A word-for-word transcription of all the data is required.
========
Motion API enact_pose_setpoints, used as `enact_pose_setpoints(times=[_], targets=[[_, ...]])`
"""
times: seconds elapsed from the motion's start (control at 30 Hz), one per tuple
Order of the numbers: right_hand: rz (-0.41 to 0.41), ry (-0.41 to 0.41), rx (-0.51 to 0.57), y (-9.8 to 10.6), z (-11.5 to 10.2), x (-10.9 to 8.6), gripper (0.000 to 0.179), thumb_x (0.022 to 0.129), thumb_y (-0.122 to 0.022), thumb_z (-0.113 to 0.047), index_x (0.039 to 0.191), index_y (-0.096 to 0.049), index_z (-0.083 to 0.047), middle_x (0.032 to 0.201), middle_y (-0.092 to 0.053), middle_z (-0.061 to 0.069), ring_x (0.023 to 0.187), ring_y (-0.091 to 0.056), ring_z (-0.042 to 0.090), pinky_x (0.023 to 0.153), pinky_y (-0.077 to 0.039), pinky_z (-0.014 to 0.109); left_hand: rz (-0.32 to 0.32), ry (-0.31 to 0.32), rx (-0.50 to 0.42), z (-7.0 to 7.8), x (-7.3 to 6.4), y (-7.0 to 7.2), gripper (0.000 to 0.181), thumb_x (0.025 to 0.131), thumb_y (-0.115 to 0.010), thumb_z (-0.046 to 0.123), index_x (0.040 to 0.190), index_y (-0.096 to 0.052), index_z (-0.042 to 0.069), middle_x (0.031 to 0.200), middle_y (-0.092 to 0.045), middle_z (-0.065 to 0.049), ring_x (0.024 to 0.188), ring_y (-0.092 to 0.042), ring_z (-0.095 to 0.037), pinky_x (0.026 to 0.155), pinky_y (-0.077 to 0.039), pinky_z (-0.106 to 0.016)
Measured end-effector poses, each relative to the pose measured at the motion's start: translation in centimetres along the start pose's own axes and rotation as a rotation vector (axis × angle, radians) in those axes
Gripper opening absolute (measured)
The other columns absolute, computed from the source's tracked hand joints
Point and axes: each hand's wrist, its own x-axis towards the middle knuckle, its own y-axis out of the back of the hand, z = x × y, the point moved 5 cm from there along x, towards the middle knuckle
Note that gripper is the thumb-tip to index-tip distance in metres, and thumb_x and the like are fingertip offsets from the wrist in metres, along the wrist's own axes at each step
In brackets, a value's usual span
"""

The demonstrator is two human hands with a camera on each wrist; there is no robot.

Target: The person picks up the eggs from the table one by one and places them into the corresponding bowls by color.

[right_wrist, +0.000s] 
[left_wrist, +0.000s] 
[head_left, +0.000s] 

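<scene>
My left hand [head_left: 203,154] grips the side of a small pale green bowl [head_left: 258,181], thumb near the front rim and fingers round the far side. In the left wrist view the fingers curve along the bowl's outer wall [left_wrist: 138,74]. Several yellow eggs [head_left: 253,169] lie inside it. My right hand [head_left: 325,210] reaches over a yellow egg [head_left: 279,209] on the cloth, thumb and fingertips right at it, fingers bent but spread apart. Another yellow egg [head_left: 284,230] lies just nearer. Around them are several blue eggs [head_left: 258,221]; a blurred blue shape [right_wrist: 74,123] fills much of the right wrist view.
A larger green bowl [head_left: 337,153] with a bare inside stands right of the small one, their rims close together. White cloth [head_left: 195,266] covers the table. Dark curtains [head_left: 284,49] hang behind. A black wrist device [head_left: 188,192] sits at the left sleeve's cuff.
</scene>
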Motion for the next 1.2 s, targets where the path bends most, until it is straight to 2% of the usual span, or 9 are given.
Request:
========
Task output.
Motion API enact_pose_setpoints, used as `enact_pose_setpoints(times=[_], targets=[[_, ...]])`
"""
times: seconds elapsed from the motion's start (control at 30 Hz), one per tuple
Order of the numbers: right_hand: rz (-0.41 to 0.41), ry (-0.41 to 0.41), rx (-0.51 to 0.57), y (-9.8 to 10.6), z (-11.5 to 10.2), x (-10.9 to 8.6), gripper (0.000 to 0.179), thumb_x (0.022 to 0.129), thumb_y (-0.122 to 0.022), thumb_z (-0.113 to 0.047), index_x (0.039 to 0.191), index_y (-0.096 to 0.049), index_z (-0.083 to 0.047), middle_x (0.032 to 0.201), middle_y (-0.092 to 0.053), middle_z (-0.061 to 0.069), ring_x (0.023 to 0.187), ring_y (-0.091 to 0.056), ring_z (-0.042 to 0.090), pinky_x (0.023 to 0.153), pinky_y (-0.077 to 0.039), pinky_z (-0.014 to 0.109); left_hand: rz (-0.32 to 0.32), ry (-0.31 to 0.32), rx (-0.50 to 0.42), z (-7.0 to 7.8), x (-7.3 to 6.4), y (-7.0 to 7.2), gripper (0.000 to 0.181), thumb_x (0.025 to 0.131), thumb_y (-0.115 to 0.010), thumb_z (-0.046 to 0.123), index_x (0.040 to 0.190), index_y (-0.096 to 0.052), index_z (-0.042 to 0.069), middle_x (0.031 to 0.200), middle_y (-0.092 to 0.045), middle_z (-0.065 to 0.049), ring_x (0.024 to 0.188), ring_y (-0.092 to 0.042), ring_z (-0.095 to 0.037), pinky_x (0.026 to 0.155), pinky_y (-0.077 to 0.039), pinky_z (-0.106 to 0.016)
Measured end-effector poses, each relative to the pose measured at the motion's start: translation in centimetres along the start pose's own axes and rotation as a rotation vector (axis × angle, radians) in those axes
Gripper opening absolute (measured)
The other columns absolute, computed from the source's tracked hand joints
Point and axes: each hand's wrist, its own x-axis towards the middle knuckle, its own y-axis out of the back of the hand, z = x × y, the point moved 5 cm from there along x, towards the middle knuckle
Note that gripper is the thumb-tip to index-tip distance in metres, and thumb_x and the like are fingertip offsets from the wrist in metres, along the wrist's own axes at each step
In brackets, a value's usual span
"""

The demonstrator is two human hands with a camera on each wrist; there is no robot.

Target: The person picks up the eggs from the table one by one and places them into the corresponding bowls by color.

[right_wrist, +0.000s] 
[left_wrist, +0.000s] 
[head_left, +0.000s] 

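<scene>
My left hand [head_left: 203,154] grips the side of a small pale green bowl [head_left: 258,181], thumb near the front rim and fingers round the far side. In the left wrist view the fingers curve along the bowl's outer wall [left_wrist: 138,74]. Several yellow eggs [head_left: 253,169] lie inside it. My right hand [head_left: 325,210] reaches over a yellow egg [head_left: 279,209] on the cloth, thumb and fingertips right at it, fingers bent but spread apart. Another yellow egg [head_left: 284,230] lies just nearer. Around them are several blue eggs [head_left: 258,221]; a blurred blue shape [right_wrist: 74,123] fills much of the right wrist view.
A larger green bowl [head_left: 337,153] with a bare inside stands right of the small one, their rims close together. White cloth [head_left: 195,266] covers the table. Dark curtains [head_left: 284,49] hang behind. A black wrist device [head_left: 188,192] sits at the left sleeve's cuff.
</scene>
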Motion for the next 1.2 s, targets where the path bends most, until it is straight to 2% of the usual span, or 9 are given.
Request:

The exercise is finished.